*YOUR TASK*
Would you write out the data below exactly, with every line intact?

*SOURCE MATERIAL*
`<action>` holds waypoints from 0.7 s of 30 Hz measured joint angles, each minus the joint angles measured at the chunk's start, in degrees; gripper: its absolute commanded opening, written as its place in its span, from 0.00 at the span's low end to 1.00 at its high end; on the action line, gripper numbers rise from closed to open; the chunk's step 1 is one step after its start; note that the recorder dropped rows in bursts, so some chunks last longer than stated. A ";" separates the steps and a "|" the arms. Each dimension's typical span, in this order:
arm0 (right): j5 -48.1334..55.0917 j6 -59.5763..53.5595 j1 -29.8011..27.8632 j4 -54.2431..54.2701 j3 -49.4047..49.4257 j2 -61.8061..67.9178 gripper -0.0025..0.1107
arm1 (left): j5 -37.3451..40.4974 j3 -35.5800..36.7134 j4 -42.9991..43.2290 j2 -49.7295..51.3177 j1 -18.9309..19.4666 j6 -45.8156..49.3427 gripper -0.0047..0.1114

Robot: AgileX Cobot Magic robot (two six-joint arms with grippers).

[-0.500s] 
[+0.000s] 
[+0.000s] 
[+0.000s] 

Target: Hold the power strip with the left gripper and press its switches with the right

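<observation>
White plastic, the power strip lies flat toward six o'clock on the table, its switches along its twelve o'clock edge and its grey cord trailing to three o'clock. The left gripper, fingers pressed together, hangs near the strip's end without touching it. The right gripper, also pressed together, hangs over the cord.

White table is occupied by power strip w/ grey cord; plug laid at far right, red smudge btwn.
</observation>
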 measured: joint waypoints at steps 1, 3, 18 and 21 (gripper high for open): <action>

*ANSWER AREA*
`<action>` holds waypoints from 0.7 s of 30 Hz measured joint angles, each minus the joint angles measured at the chunk's start, in degrees; gripper: its absolute commanded opening, written as its place in its span, from 0.00 at the span's low end to 1.00 at its high end; on the action line, gripper numbers rise from closed to open; the chunk's step 1 is one step after its start; note that the recorder dropped rows in bursts, so some chunks last longer than stated. A ";" separates the steps and a "|" the arms. Each dimension's typical span, in this order:
arm0 (right): j5 -48.1334..55.0917 j6 -59.5763..53.5595 j1 -29.8011..27.8632 j4 -54.2431..54.2701 j3 -49.4047..49.4257 j2 -61.8061..67.9178 gripper -0.0025..0.1107
arm1 (left): j5 -37.3451..40.4974 j3 -35.5800..36.7134 j4 -42.9991..43.2290 j2 -49.7295..51.3177 j1 -18.9309..19.4666 j6 -45.8156..49.3427 gripper -0.0047..0.1114

Robot: AgileX Cobot Magic robot (two six-joint arms with grippers).

[-0.500s] 
[+0.000s] 
[+0.000s] 
[+0.000s] 

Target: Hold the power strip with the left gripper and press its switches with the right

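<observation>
White plastic, the power strip lies flat toward six o'clock on the table, its switches along its twelve o'clock edge and its grey cord trailing to three o'clock. The left gripper, fingers pressed together, hangs near the strip's end without touching it. The right gripper, also pressed together, hangs over the cord.

White table is occupied by power strip w/ grey cord; plug laid at far right, red smudge btwn.
</observation>
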 measured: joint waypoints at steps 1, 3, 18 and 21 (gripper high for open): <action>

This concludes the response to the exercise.